Assignment ::
Show each line of the listing in which the word "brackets" occurs.

(Available data Opens)

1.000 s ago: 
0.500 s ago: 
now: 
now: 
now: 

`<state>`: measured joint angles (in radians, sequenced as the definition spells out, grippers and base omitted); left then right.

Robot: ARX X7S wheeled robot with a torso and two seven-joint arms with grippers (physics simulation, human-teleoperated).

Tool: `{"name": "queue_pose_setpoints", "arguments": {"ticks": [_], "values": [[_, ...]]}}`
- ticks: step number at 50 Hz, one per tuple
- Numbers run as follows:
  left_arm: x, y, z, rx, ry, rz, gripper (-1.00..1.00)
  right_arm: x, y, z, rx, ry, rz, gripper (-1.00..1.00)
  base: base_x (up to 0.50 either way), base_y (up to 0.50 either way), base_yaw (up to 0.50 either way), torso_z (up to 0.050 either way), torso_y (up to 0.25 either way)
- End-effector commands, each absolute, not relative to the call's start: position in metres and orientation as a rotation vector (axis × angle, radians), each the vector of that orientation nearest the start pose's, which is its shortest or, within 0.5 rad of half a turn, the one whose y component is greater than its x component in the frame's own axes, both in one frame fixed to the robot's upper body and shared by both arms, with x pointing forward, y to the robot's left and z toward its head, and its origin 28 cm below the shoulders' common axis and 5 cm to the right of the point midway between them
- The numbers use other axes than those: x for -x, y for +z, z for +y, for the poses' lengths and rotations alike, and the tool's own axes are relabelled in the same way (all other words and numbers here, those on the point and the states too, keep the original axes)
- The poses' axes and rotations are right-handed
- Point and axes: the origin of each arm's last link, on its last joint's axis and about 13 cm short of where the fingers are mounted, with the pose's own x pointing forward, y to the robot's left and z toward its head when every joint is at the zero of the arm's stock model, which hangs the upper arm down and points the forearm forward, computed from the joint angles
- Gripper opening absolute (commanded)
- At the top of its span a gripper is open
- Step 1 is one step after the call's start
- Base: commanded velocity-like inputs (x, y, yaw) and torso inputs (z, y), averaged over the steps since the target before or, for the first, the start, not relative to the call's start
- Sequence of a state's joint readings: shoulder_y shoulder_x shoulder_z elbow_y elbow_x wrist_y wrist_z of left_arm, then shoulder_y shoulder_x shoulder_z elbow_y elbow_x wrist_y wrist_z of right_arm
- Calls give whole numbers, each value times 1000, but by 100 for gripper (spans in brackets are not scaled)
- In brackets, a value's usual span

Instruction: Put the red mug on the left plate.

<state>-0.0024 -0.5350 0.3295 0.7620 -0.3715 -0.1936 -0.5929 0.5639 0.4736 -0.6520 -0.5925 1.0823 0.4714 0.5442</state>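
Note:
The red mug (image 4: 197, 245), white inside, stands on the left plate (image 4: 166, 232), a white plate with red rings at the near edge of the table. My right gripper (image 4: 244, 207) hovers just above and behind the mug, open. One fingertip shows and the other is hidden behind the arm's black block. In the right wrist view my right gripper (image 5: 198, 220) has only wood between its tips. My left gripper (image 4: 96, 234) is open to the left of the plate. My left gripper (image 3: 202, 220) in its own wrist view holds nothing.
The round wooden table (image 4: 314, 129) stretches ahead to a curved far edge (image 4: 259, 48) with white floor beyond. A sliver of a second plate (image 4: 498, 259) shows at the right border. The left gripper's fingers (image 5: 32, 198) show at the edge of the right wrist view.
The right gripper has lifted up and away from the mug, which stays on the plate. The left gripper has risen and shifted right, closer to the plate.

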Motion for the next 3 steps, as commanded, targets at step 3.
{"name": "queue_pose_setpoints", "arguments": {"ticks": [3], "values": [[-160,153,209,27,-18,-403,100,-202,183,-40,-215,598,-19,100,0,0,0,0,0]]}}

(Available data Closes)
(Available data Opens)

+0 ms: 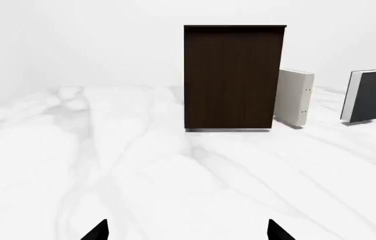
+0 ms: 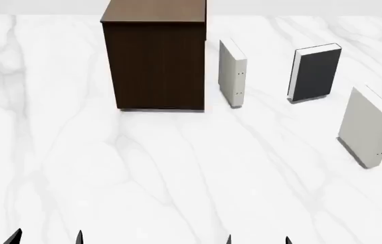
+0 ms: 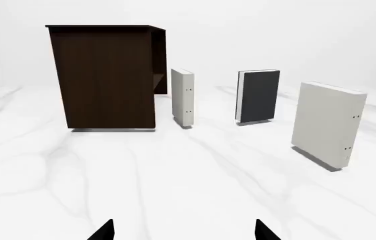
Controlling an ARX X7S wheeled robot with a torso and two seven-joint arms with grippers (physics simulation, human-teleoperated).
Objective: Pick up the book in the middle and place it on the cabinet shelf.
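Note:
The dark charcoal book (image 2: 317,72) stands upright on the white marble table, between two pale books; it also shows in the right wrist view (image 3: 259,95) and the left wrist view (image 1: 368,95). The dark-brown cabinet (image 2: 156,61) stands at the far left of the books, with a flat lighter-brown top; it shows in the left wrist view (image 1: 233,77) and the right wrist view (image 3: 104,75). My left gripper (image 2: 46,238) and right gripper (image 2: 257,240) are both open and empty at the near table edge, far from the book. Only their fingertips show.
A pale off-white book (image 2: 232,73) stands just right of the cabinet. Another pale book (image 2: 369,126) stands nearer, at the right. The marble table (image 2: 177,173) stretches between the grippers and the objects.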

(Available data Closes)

Reply to the exercise ::
- Calls give whole numbers, each value times 1000, but by 100 for gripper (spans in brackets are not scaled)
- In brackets, a value's usual span

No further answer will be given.